Over the summer, the Bank for International Settlements (BIS) and the Financial Stability Board (FSB) published important reports about the risks inherent in crypto-finance. They make unpleasant reading for those crypto-bro’s who, despite the implosion of FTX and the travails of Binance, remain convinced that it is only a matter of time before crypto-finance supplants traditional finance and old-style financial institutions.
The crypto ecosystem, key elements and risks, published by the BIS in July, concludes that, “crypto’s inherent structural flaws make it unsuitable to play a significant role in the monetary system”. Meanwhile, the FSB, after stating that its particular focus relates to the risks posed to financial stability, proceeds to list ten other risks arising from crypto-assets, including Anti-Money Laundering/Combating the Financing of Terrorism (AML/CFT), data privacy, cyber security, and consumer and investor protection. The FSB’s document is entitled Global Regulatory Framework for Crypt-Assets Activities.
The two key themes that run through both the BIS and the FSB documents are that what happens in the crypto-finance can (and does) effect what happens in traditional financial markets, and that crypto-finance replicates many of the functions of traditional finance and faces the same risks as those seen in traditional finance.
For the FSB, the conclusion is obvious: “Crypto-asset activities must be regulated based on their economic functions and the risks they pose, irrespective of the technological means used.” The FSB is working with other standard setters to facilitate the creation by national financial supervisors of comprehensive and globally consistent regulations on crypto-asset activities. The Board divides its own recommendations into two areas: crypto-asset activities and global stable coins (GSCs). Stable coins are covered by the first area, but stable coins that could be widely used as a means of payment and/or store of value across multiple jurisdictions (‘global’) will be subject to separate, additional regulations, if the FSB has its way.
The BIS paper provides a comprehensive overview of the risks that, it believes, arise from crypto finance. These include weak controls and governance, the vulnerability of underlying blockchains to disruption, the immutability of smart contracts (and so the inability to correct errors after they have occurred), and the risk that developing countries could unwillingly import exchange rate risks through stable coins that are pegged to other countries’ fiat currencies. The BIS is scathing in its conclusion that ‘crypto has so far failed to harness innovation to the benefit of society”, and that it remains “largely self-referential.”
But crypto enthusiasts can take some encouragement from a third paper, published in July by the Bank for International Settlement’s Innovation Hub (BISIH): “Lessons learnt on CBDCs” (Central Bank Digital Currencies).
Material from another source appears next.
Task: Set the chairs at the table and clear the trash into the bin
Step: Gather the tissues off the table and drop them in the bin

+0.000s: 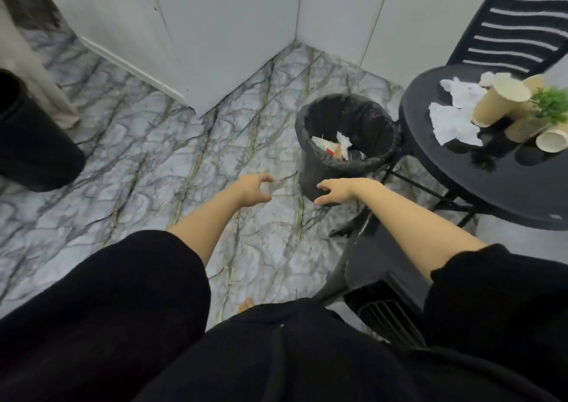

Ninety-three per cent of countries are engaged in some form of CBDC work, the BISIH says, with almost a quarter of central banks piloting a retail CBDC.
BISIH has a series of projects running in parallel to test the viability (technical, legal, ease-of use, etc) of different types of CBDCs (retail, wholesale, domestic, cross border, etc). The results will be available to national authorities developing their own digital currencies.
So, how should board directors and risk professionals respond to the latest work from the BIS and the FSB? I suggest that there are three points to take away.
Firstly, regulation of crypto based activities is coming, and it will be intrusive, just as regulation of traditional finance is intrusive. Bleating by crypto-firms that crypto has no physical presence (and so cannot be regulated by national authorities), and that crypto finance is so ‘different’ that it must lie beyond the regulatory perimeter will fall on deaf ears. The regulators have heard it all before. And when new financial activities are regulated, that regulation creates winners and losers. Some high-flying firms lose their swagger when they have to adjust to the new regulatory and legal regime, while others may thrive in a more structured market. So, now is the time for directors and risk professionals to start working out which firms will benefit, and which will lose in a heavily regulated crypto financial system.
Secondly, the interface between crypto and traditional finance is porous, and as crypto finance expands the risks that it will pose to traditional finance will increase. Directors and risk professionals need to understand the channels through which risks can be transmitted from crypto finance to traditional finance, and the likely impact of those transmissible risks on their own balance sheets and profitability.
Finally, CBDCs will become a reality in major economies. Regulated banks already have strong and multi-faceted relationships with their central banks that are vital to the functioning of financial systems and to the health of the banks themselves. Directors and risk professionals need to be thinking how aspects of that relationship will be enhanced, changed, and perhaps diminished, when central banks add a new method of issuing currency, alongside the printing of cash and the creation of monetary assets.
Andrew Cunningham is the Chairman of ARC Ratings Ltd and ARC Ratings SA, and a Visiting Professor at the London Institute of Banking and Finance. He is currently writing a Guidance Note for the Council for Islamic Banks and Financial Institutions (CIBAFI) on the role that Digital Finance can play in Shari’ah-compliant banks.